In 1959 he was President of the American Philosophical Society . In 1961 he was visiting professor at Harvard University . In 1966 he was Regents Professor at the University of California, Santa Barbara . From 1969 to 1989 he was a Senior Research Fellow at the Hoover Institution in California. In 1984 he was Jefferson Lecturer at the National Endowment for the Humanities .

He was a supporter of communism until the 1930s , dealt intensively with the theory of Karl Marx and sympathized with the Communist Party , but then became a staunch anti-communist in the wake of the excesses of Stalinism in the Soviet Union . In 1939 he organized the anti-totalitarian Committee for Cultural Freedom ; In 1949 he became the first chairman of the American Committee for Cultural Freedom , and later he made contacts with James T. Farrell and Raymond Aron to found the Congress for Cultural Freedom . At the same time, in the 1950s, he rejected Joseph McCarthy's too far-reaching campaign against alleged communists.

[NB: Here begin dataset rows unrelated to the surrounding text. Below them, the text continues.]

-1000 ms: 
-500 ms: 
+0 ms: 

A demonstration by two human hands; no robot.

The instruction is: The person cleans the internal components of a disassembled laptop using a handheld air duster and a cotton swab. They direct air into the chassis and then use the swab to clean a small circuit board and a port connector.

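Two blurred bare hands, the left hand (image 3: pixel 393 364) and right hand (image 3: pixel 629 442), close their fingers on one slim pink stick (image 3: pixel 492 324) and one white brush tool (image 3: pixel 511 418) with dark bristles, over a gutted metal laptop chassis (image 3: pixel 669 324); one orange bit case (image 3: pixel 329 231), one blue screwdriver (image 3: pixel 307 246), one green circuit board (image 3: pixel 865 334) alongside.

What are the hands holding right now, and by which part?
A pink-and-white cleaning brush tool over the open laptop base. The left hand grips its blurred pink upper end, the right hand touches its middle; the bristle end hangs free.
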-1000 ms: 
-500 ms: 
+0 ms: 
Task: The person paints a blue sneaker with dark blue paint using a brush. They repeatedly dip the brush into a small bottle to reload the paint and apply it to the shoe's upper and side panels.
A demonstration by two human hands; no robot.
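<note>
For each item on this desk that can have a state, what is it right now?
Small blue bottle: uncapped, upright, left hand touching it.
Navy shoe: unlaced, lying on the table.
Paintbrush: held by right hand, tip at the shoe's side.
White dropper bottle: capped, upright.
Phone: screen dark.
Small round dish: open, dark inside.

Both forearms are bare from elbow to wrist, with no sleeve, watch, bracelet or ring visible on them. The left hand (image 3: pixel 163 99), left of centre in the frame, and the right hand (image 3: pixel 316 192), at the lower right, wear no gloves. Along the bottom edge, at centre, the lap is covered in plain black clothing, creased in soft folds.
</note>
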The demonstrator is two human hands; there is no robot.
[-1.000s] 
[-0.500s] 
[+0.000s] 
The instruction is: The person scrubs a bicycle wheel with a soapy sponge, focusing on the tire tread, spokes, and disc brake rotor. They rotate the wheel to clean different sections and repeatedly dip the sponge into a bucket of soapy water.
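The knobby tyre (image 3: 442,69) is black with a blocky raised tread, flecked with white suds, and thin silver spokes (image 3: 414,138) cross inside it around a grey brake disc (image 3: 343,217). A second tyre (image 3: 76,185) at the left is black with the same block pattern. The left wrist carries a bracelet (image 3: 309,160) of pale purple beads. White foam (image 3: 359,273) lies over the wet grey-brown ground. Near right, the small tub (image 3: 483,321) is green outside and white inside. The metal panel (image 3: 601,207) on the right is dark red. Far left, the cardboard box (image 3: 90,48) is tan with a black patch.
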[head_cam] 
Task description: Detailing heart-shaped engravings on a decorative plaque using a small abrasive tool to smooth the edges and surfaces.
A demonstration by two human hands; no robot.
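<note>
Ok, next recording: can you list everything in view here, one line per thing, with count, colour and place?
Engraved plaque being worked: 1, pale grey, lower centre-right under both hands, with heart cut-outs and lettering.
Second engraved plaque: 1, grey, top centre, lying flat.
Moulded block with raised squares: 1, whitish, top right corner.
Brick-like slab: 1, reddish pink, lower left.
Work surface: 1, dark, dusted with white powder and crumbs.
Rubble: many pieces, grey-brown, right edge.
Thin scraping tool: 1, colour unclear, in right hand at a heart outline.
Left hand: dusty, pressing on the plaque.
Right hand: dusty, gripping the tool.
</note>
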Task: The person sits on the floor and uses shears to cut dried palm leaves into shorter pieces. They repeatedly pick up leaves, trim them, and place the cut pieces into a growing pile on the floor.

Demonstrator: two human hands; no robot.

Hook stood for liberal democracy and advocated political and academic freedom . Critics of the New Left called him a. a. because of his positive standpoint towards the military as a neoconservative , which he rejected, however, because he saw himself as a humanist and social democrat .

Hook was married twice and has three children.

Awards (selection)

Fonts (selection)

  • The Metaphysics of Pragmatism , Chicago 1929.
  • Towards the Understanding of Karl Marx , New York 1933.
  • From Hegel to Marx , New York 1936.
  • John Dewey , New York 1939.
  • The Hero in History , Boston 1943.
  • Marx and the Marxists , Princeton 1955.
  • Political Power and Personal Freedom , New York 1959.
  • Paradoxes of Freedom , Berkeley 1962.
  • Pragmatism and the Tragic Sense of Life , New York 1974.

Sidney Hook Memorial Award

The Sidney Hook Memorial Award has been presented by the Phi Beta Kappa Society of Honor since 1991 :

literature

  • Richard Bernstein: Sidney Hook, Political Philosopher, Is Dead at 86 . In: The New York Times , July 14, 1989.
  • Cornelie Kunkat: Sidney Hook. Intellectual between Marxism and pragmatism (= North American Studies . Vol. 12). With a foreword by Melvin Lasky , Campus, Frankfurt am Main a. a. 2000, ISBN 3-593-36496-4 .
  • Matthew J. Cotter (Ed.): Sidney Hook Reconsidered . Prometheus Books, Amherst 2004, ISBN 1-59102-193-6 .
  • Paul Kurtz: Pragmatic Naturalism: The Philosophy of Sidney Hook (1902-1989) . In: The Journal of Philosophy 87 (1990) 10, pp. 526-534.
  • Paul Kurtz (Ed.): Sidney Hook and the Contemporary World. Essays on the Pragmatic Intelligence . John Day, New York 1968.
  • Paul Kurtz (Ed.): Sidney Hook: Philosopher of Democracy and Humanism . Prometheus Books, Buffalo 1983, ISBN 0-87975-191-6 .
  • Christopher Phelps: Young Sidney Hook: Marxist and Pragmatist . University of Cornell, Ithaca 1997, ISBN 0-8014-3328-2 .
  • Wiliam Reese: Hook, Sidney . In: Stuart Brown, Diané Collinson, Robert Wilkinson (Eds.): Biographical Dictionary of Twentieth-Century Philosophers . Routledge, New York 1997, ISBN 0-415-06043-5 , pp. 348-350.
  • Harold Taylor: Students, Universities, and Sidney Hook . In: The Phi Delta Kappan 51 (1969) 4, pp. 195-197.